**What is required**
Everything from the line containing "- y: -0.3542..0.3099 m" through the line containing "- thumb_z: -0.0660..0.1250" in the listing below should be copied exactly, and nothing more.

**Input records**
········

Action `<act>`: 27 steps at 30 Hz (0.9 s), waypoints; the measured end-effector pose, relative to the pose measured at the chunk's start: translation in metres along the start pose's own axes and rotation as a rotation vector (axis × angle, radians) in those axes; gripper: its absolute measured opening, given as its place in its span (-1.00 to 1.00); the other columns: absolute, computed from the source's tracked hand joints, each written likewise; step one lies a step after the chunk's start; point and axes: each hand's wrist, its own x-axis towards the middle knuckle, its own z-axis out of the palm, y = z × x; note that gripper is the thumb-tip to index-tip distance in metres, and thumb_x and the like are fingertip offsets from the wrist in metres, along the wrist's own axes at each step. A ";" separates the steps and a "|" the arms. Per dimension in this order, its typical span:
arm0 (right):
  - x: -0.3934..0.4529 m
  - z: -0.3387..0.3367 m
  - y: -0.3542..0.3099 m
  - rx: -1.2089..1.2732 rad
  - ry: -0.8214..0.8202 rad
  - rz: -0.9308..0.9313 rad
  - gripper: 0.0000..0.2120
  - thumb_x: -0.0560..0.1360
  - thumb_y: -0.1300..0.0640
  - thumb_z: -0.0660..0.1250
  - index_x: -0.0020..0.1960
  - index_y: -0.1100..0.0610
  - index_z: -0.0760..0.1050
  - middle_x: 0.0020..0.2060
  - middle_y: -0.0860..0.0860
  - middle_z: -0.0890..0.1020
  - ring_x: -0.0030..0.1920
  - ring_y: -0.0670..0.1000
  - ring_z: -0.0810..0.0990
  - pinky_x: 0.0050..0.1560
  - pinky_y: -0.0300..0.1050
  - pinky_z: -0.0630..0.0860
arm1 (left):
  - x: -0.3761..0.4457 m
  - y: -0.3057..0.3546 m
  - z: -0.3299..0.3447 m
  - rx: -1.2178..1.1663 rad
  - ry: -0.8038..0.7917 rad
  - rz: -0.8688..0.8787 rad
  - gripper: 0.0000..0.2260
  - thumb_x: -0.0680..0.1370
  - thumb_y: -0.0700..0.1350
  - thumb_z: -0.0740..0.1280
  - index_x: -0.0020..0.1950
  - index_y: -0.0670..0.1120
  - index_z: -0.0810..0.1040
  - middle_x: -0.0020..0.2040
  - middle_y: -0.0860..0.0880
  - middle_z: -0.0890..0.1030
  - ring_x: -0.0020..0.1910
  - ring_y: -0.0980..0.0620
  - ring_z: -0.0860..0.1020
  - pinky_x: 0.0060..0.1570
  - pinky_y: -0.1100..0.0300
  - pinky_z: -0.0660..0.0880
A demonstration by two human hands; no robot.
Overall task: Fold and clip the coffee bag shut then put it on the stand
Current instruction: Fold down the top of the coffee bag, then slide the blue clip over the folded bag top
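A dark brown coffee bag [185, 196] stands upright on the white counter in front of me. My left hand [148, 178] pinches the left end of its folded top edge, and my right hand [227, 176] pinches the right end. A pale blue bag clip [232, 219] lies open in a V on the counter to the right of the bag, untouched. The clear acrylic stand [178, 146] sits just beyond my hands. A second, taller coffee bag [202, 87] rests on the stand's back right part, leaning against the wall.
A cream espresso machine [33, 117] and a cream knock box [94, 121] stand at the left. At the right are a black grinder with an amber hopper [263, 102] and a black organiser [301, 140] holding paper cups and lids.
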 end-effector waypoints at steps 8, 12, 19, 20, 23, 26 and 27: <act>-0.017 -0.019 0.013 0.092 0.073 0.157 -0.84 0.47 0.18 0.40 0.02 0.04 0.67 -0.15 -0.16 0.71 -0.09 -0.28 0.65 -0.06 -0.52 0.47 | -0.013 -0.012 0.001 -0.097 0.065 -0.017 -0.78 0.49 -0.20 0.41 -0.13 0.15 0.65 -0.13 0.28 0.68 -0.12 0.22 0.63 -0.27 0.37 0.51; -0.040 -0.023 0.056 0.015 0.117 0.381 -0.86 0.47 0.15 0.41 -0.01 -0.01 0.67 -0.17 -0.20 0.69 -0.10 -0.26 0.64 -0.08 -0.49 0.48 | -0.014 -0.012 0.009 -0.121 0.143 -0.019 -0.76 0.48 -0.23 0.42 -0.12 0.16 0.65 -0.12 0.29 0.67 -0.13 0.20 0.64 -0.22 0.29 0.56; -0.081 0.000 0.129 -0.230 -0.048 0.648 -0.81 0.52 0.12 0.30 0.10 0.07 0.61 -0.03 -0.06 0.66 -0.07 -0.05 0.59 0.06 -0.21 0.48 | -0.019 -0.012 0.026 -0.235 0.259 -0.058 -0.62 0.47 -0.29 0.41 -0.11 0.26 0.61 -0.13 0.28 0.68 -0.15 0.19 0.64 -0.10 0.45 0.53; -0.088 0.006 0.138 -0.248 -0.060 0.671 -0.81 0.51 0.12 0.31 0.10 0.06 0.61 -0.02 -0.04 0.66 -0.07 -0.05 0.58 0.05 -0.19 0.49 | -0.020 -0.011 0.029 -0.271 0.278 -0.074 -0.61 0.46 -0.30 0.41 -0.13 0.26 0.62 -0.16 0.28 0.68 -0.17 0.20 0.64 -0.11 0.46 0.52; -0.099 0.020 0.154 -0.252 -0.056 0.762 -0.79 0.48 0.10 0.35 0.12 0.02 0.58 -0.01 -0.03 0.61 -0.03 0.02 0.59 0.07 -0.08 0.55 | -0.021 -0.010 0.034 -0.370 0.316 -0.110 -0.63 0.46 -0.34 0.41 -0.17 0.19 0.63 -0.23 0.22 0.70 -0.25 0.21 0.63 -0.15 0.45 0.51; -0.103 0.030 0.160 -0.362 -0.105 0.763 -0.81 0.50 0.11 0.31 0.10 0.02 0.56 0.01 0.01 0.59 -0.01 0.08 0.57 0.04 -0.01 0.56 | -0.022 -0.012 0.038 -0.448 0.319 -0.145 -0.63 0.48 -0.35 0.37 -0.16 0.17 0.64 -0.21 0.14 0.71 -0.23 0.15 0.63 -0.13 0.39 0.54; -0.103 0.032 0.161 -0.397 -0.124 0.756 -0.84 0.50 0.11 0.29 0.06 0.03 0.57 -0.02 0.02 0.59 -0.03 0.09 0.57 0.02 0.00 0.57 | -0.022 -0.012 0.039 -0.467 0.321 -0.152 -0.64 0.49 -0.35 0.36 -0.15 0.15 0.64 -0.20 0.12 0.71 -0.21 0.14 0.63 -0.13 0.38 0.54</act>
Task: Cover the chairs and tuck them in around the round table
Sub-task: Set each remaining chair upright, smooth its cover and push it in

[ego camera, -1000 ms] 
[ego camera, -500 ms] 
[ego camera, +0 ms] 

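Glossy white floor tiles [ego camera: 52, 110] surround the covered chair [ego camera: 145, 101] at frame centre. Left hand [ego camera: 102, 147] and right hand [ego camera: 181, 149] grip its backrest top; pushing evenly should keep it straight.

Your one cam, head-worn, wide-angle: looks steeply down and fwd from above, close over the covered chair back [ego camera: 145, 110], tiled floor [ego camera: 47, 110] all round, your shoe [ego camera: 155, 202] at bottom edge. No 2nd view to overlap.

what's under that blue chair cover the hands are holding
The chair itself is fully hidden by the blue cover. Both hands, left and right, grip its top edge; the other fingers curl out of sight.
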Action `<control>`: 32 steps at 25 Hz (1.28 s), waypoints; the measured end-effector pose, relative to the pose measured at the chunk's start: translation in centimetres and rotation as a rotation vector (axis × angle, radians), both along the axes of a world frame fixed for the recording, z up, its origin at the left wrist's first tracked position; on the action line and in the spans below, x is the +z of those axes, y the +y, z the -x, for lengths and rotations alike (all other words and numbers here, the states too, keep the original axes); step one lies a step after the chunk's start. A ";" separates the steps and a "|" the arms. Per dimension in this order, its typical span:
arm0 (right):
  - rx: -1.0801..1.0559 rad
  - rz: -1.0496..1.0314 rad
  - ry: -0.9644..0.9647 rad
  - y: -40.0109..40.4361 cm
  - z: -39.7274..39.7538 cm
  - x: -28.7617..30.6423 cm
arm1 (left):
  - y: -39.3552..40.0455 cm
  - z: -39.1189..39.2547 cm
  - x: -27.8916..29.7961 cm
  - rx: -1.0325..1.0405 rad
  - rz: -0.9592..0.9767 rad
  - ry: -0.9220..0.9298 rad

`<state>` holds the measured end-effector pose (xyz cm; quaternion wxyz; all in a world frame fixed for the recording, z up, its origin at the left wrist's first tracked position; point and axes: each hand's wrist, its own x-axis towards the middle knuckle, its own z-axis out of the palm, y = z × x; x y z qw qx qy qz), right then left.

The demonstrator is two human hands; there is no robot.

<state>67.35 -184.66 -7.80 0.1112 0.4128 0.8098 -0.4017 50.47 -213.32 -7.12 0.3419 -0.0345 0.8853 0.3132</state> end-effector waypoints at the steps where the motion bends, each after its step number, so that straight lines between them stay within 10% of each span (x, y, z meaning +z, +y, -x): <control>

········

**Exercise answer**
  - y: -0.3542..0.3099 m
  - rx: -1.2089..1.2732 rad
  - ry: -0.8214..0.8202 rad
  - rz: -0.9308..0.9313 rad
  - gripper: 0.0000..0.2120
  - thumb_x: -0.0560..0.1360
  - thumb_y: -0.1300..0.0640
  - thumb_z: -0.0660..0.1250

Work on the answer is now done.